┌────────

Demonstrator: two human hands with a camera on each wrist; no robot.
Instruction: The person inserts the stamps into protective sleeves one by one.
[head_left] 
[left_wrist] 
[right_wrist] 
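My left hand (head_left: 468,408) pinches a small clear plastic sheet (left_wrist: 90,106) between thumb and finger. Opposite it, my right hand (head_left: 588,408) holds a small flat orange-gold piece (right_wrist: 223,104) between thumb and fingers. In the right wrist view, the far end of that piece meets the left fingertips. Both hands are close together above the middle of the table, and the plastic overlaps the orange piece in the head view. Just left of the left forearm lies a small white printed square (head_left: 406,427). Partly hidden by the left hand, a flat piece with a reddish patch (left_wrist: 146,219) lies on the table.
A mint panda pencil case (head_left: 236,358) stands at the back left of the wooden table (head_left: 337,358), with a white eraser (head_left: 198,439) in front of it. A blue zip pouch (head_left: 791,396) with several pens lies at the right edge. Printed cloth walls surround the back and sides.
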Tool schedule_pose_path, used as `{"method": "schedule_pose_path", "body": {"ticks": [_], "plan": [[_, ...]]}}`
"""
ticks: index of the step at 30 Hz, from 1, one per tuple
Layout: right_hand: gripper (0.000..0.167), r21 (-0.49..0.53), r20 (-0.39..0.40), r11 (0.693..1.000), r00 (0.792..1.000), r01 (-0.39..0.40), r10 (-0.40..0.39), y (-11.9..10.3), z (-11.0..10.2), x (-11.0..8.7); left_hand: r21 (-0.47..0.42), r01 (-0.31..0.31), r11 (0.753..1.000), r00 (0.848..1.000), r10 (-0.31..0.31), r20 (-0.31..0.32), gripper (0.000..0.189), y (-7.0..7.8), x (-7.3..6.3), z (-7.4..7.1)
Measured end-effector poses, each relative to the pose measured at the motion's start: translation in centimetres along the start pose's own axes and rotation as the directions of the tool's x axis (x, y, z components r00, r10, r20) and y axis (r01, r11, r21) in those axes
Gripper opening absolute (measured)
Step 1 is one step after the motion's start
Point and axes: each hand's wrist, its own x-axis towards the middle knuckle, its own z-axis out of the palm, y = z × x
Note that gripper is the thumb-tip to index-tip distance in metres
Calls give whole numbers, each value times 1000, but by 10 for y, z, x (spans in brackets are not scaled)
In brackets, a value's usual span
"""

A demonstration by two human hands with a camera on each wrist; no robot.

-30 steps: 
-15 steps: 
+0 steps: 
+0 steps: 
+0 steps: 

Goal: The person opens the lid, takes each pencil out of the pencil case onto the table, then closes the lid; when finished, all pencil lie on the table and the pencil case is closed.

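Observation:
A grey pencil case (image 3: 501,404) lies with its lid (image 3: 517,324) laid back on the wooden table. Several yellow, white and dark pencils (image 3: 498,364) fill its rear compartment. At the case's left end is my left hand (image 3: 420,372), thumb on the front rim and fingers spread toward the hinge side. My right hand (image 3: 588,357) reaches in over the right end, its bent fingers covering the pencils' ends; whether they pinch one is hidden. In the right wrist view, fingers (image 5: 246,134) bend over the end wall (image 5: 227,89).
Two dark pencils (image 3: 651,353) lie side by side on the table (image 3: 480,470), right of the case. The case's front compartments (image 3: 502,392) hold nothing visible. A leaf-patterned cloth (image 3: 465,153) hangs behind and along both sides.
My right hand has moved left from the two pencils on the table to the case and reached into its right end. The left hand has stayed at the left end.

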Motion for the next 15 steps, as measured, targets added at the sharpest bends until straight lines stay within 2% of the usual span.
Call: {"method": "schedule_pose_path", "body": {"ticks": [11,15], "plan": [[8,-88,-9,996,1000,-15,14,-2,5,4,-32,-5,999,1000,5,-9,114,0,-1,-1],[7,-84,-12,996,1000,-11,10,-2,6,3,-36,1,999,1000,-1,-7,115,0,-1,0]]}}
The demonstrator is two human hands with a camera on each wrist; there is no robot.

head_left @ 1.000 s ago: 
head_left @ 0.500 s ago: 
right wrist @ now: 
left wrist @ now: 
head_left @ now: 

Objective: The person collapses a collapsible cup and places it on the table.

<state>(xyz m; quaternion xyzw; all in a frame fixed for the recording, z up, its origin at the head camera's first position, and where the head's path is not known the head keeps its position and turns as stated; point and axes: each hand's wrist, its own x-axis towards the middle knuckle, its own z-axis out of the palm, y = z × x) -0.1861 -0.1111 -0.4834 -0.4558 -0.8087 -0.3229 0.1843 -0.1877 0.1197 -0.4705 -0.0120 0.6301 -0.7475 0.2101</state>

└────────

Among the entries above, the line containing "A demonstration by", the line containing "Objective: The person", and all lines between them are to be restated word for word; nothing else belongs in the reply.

# Response box:
A demonstration by two human hands with a camera on each wrist; no robot.

-30 steps: 
-15 steps: 
+0 steps: 
+0 steps: 
+0 steps: 

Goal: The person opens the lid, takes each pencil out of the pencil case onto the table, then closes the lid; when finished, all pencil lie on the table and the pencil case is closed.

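Observation:
A grey pencil case (image 3: 501,404) lies with its lid (image 3: 517,324) laid back on the wooden table. Several yellow, white and dark pencils (image 3: 498,364) fill its rear compartment. At the case's left end is my left hand (image 3: 420,372), thumb on the front rim and fingers spread toward the hinge side. My right hand (image 3: 588,357) reaches in over the right end, its bent fingers covering the pencils' ends; whether they pinch one is hidden. In the right wrist view, fingers (image 5: 246,134) bend over the end wall (image 5: 227,89).
Two dark pencils (image 3: 651,353) lie side by side on the table (image 3: 480,470), right of the case. The case's front compartments (image 3: 502,392) hold nothing visible. A leaf-patterned cloth (image 3: 465,153) hangs behind and along both sides.
My right hand has moved left from the two pencils on the table to the case and reached into its right end. The left hand has stayed at the left end.
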
Motion for the next 15 steps, as measured, targets added at the sharpest bends until straight lines stay within 2% of the usual span.
Call: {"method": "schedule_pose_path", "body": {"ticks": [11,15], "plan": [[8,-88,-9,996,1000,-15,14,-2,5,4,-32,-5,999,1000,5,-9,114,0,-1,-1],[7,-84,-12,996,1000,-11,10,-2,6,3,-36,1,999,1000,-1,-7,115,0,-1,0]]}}
The demonstrator is two human hands with a camera on each wrist; there is no robot.

head_left @ 1.000 s ago: 
head_left @ 0.500 s ago: 
right wrist @ now: 
left wrist @ now: 
head_left @ now: 

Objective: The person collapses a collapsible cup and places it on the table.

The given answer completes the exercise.